Box and whisker plots showing groundwater concentrations of TDN, DOC, S, and Ca by site and restoration age.
DIC, Ca, and Mg concentrations showed similar patterns along the chronosequence likely influenced by lithology in addition to biological factors, but Na showed a slightly different pattern. DIC concentrations showed significant differences among sites of all ages except for 10- and 20-year cut which were similar and the highest with mean concentrations of 68.24 and 64.38 mg/L. DIC concentrations were lowest in the uncut age group with a mean concentration of 14.93 mg/L whereas 5-year cut concentrations averaged 42.19 mg/L. Patterns in mean calcium concentrations across the chronosequence were very similar to patterns and mean concentrations of DIC (Table 3). Mean Ca concentrations for uncut, 5-year cut, 10-year cut, and 20-year cut were 14.48, 48.12, 70.39, and 65.28 mg/L respectively. This is likely indicative of a relationship between Ca and DIC (Figure 5), perhaps in the form of calcium carbonate. Chemical constituents which may be linked to geologic province include calcium (Ca), inorganic carbon (DIC) and magnesium (Mg). Observed groundwater Ca, DIC, and Mg concentrations were greater at the riparian sites located in the piedmont province, which consists of various types of metamorphic lithologies that contain mafic minerals (Mg-rich) and marble (Ca and DIC). Mean Mg concentrations differed significantly among all sites except for between 10-year cut and 5-year cut sites. Although influenced partially by underlying lithology, Na was likely influenced by other sources; Na concentrations were significantly higher at the 5-year cut than the 20-year cut sites, but patterns across other sites were likely obscured by anthropogenic sources like road salts.
Figure 5:

Chemical interactions indicative of biogeochemical processes in groundwater. Scatter plots of chemical concentrations in groundwater by site and restoration age with linear regressions. Regression statistics: A)DOC vs DIC [CC uncut r=0.38 /p-value=0.006; SL uncut r=0.3 /p-value=0.16 ; SL 5yr cut r=0.64 / p-value=0.001 ; PB 5yr cut r=0.62 /p-value=0.0001 ; SR 10yr cut r=0.79 /p-value=0.001 ; MR 20yr cut r=0.33 /p-value=0.033]. B) K vs DOC [CC uncut r=0.43 /p-value=0.002; SL uncut r=0.73 /p-value=0.0001 ; SL 5yr cut r=0.6 / p-value=0.003 ; PB 5yr cut r=0.65 /p-value=0.0001 ; SR 10yr cut r=0.5 /p-value=0.08 ; MR 20yr cut r=0.47 /p-value=0.002]. C) Ca vs DOC [CC uncut r=0.05 /p-value=0.72; SL uncut r=0.06 /p-value=0.79 ; SL 5yr cut r=0.25 / p-value=0.26 ; PB 5yr cut r=0.58 /p-value=0.001 ; SR 10yr cut r=0.81 /p-value=0.001 ; MR 20yr cut r=0.09 /p-value=0.59]. D) Ca + Mg vs DIC [CC uncut r=0.39 /p-value=0.005; SL uncut r=0.71 /p-value=0.0002 ; SL 5yr cut r=0.56 / p-value=0.006 ; PB 5yr cut r=0.41 /p-value=0.02 ; SR 10yr cut r=0.91 /p-value=0.00002 ; MR 20yr cut r=0.34 /p-value=0.03]

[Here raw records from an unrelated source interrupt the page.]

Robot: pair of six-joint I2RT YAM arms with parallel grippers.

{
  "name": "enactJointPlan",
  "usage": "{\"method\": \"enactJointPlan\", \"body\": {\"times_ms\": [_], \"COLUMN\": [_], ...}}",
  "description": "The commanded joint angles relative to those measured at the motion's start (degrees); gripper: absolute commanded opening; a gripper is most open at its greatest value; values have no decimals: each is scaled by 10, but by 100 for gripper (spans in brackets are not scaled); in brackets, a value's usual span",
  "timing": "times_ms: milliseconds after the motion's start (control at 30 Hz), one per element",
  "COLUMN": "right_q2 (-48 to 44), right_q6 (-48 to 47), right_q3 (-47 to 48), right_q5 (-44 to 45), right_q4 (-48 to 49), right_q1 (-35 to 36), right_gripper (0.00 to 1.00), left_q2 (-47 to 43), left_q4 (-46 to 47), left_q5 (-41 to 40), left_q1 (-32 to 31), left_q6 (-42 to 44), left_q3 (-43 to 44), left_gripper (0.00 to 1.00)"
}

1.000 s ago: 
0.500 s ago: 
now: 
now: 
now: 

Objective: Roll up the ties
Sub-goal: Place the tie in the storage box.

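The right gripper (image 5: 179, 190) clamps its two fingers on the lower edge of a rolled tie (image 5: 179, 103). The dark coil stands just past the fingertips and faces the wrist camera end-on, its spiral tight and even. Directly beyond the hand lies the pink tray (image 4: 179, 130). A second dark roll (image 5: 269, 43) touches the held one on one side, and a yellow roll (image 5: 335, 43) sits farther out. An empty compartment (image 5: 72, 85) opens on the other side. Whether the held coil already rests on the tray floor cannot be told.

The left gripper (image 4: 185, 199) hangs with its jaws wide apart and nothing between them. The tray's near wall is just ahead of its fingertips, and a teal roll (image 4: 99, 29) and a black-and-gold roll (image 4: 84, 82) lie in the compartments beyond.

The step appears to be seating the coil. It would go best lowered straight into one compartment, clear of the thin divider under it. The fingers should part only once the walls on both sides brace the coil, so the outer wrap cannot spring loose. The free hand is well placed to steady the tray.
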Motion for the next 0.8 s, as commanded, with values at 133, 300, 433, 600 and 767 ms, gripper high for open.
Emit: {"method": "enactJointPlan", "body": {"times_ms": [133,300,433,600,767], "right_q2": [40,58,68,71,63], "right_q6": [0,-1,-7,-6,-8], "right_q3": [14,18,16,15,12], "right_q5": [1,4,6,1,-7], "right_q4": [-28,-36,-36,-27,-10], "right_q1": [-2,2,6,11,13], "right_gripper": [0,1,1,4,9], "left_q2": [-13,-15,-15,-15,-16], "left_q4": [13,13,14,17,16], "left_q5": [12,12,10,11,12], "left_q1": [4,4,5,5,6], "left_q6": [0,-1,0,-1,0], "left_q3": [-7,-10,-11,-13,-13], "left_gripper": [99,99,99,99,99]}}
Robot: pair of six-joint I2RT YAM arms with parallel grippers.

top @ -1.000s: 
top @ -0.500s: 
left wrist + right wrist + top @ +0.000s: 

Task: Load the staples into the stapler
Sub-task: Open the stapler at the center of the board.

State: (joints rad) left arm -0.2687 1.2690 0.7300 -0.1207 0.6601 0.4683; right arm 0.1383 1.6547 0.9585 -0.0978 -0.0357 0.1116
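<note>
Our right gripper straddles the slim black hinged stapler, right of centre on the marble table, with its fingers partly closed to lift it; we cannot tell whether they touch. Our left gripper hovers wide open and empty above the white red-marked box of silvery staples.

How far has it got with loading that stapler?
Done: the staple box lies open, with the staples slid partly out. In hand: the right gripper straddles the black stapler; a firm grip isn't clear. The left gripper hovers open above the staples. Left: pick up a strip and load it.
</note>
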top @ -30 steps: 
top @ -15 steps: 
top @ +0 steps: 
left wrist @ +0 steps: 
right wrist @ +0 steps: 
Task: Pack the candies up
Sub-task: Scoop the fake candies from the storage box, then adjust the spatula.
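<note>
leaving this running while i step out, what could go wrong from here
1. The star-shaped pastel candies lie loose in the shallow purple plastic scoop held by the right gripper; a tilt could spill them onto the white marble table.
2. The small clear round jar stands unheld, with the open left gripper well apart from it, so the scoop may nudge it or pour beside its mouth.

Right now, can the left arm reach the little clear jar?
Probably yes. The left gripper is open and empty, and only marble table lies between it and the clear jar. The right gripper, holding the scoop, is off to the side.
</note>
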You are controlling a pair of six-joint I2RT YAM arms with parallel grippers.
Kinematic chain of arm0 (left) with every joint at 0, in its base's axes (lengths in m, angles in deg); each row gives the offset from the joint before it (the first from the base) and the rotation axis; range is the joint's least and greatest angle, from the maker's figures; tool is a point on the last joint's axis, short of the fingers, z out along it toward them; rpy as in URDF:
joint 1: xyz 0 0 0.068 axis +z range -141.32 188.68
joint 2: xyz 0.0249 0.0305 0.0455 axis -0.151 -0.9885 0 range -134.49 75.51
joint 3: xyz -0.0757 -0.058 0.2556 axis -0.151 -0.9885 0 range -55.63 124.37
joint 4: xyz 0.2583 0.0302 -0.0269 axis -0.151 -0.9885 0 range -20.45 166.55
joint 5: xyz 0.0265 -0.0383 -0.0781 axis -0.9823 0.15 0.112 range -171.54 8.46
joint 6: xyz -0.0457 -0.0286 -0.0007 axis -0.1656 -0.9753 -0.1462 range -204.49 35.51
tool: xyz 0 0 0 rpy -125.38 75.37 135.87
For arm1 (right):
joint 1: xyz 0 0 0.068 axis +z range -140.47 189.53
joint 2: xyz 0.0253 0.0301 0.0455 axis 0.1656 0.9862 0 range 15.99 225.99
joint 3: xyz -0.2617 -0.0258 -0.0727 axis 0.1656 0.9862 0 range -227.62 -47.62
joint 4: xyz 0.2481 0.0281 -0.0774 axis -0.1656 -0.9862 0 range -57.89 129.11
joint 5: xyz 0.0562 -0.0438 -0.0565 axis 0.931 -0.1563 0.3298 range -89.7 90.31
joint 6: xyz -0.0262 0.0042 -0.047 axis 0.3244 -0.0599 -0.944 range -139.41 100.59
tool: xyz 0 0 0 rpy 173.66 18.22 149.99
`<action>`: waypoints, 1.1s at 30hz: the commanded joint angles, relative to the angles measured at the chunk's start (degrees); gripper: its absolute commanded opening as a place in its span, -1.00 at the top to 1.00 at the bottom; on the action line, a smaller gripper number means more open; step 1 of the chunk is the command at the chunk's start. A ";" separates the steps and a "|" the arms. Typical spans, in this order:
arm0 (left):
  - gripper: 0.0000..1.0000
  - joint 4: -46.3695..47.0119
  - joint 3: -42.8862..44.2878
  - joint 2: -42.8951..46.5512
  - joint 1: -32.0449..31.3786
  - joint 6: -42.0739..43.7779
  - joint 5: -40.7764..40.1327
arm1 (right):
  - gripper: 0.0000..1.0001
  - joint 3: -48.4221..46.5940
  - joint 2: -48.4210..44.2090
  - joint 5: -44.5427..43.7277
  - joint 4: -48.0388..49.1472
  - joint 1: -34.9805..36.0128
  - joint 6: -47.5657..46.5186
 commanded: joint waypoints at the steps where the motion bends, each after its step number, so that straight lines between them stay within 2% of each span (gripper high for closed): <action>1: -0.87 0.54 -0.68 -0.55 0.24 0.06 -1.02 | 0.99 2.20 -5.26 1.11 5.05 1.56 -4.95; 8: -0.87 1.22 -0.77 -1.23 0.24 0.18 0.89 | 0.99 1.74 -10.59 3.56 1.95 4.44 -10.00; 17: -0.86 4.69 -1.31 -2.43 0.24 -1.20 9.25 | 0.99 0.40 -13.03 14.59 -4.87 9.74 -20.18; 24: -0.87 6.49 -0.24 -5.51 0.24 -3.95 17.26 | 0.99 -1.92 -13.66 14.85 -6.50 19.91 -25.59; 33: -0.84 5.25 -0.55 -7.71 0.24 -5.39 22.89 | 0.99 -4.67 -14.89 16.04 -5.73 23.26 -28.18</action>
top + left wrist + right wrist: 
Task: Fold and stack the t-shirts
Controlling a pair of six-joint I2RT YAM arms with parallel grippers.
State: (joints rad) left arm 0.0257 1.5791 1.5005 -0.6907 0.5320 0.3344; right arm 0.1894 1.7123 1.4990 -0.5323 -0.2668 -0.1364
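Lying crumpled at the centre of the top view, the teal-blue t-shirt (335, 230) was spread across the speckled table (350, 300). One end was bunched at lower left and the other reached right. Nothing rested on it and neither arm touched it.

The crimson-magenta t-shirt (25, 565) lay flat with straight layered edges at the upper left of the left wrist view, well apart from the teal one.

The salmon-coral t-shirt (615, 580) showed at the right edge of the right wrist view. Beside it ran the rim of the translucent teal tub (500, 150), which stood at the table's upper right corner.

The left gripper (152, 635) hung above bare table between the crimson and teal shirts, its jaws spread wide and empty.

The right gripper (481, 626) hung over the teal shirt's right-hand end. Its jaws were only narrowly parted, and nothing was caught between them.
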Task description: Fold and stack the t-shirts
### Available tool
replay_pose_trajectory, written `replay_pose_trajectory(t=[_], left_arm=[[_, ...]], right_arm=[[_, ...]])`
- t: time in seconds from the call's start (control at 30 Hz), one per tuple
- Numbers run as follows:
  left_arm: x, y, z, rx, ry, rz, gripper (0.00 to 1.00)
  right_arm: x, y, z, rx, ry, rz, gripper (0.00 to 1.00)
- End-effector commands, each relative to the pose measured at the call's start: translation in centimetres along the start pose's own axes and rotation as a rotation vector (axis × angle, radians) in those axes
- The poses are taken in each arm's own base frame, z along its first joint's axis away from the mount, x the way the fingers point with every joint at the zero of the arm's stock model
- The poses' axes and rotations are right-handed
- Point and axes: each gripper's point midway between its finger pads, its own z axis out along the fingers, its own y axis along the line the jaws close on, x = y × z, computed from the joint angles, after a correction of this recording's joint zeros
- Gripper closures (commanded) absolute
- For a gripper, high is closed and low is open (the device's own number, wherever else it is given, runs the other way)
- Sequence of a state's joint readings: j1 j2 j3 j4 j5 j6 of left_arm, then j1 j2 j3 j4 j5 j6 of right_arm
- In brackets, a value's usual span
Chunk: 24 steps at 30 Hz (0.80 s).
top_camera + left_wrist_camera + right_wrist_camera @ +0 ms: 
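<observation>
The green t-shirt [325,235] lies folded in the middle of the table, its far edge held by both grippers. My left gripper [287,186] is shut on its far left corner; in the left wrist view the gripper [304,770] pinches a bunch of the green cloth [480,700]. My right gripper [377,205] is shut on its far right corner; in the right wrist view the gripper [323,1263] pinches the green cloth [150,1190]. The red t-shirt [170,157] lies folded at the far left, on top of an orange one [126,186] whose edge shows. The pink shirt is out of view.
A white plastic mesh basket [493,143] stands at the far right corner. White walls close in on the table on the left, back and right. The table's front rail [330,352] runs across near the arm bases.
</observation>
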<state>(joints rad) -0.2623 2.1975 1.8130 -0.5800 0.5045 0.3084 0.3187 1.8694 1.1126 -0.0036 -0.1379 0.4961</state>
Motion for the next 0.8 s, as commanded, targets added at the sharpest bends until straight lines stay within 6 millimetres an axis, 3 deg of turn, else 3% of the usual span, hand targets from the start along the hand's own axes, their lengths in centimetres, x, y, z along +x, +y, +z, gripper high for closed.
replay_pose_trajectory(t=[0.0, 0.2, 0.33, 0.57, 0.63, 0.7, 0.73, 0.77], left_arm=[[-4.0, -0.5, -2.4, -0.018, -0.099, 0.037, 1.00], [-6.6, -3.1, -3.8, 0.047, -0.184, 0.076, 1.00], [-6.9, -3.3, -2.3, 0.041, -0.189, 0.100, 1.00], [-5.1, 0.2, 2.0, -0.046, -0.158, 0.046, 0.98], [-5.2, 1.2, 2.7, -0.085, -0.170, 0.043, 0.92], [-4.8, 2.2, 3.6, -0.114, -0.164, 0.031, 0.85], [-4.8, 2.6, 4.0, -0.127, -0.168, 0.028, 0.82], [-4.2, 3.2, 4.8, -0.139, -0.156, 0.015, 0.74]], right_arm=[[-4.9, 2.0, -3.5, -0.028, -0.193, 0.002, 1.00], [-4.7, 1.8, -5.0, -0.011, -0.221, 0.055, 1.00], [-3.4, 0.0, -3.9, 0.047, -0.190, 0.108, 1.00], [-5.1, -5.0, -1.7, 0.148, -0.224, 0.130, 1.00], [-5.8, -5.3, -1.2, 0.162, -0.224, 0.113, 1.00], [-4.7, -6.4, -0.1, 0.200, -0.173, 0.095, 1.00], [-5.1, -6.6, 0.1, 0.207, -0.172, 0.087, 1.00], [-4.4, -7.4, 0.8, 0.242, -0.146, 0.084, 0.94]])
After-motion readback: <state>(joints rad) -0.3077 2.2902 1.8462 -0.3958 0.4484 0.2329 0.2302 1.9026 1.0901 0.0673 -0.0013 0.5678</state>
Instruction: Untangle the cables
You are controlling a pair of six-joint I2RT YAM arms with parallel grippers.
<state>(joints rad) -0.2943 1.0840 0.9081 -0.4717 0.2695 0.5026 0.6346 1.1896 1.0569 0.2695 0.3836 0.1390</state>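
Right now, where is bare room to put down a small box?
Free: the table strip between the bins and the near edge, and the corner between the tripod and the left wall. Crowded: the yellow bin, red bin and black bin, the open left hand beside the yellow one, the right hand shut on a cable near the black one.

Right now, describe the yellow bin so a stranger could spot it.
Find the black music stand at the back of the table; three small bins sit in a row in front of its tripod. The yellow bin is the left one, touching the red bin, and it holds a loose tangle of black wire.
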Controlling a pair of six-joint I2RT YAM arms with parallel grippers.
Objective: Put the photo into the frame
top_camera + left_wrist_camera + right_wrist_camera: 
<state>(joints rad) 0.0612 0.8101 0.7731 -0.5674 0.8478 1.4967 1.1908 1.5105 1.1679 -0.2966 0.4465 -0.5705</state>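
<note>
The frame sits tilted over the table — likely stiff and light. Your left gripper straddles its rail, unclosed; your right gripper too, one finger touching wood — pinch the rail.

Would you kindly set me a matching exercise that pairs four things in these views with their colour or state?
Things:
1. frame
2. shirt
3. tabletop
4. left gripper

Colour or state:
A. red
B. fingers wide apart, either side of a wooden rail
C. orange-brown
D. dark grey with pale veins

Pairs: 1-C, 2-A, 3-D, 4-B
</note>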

Relationships between Carbon and Nutrients along a Riparian Chronosequence
In addition to significant changes in concentrations of plant nutrients along the chronosequence, significant elemental correlations with carbon were also observed; this potentially suggests the importance of storage and release of plant nutrients in organic matter or similarities in sources and transport (Figure 5). The correlation between DOC and DIC was stronger at each of the 5-year cut sites than at their uncut paired comparison sites [CC uncut (p-value=0.00645) vs. PB 5-year cut (p-value=0.000154) and SL uncut (p-value=0.1599) vs. SL 5-year cut (p-value=0.0014)]. All sites except the 10-year cut site have statistically significant (p-value < 0.005) correlations between K and DOC. Only Paint Branch (5-year cut) and Stony Run (10-year cut) have statistically significant correlations between Ca and DOC; the weakest and nonsignificant correlations were at both the uncut (CC: p=0.7176, SL: p=0.793) and 20-year cut (MR: p=0.5929) sites, while correlations at both 5-year cut (PB: p=0.000546, SL: p=0.2599) and the 10-year cut (SR: p=0.000901) sites were significant or stronger.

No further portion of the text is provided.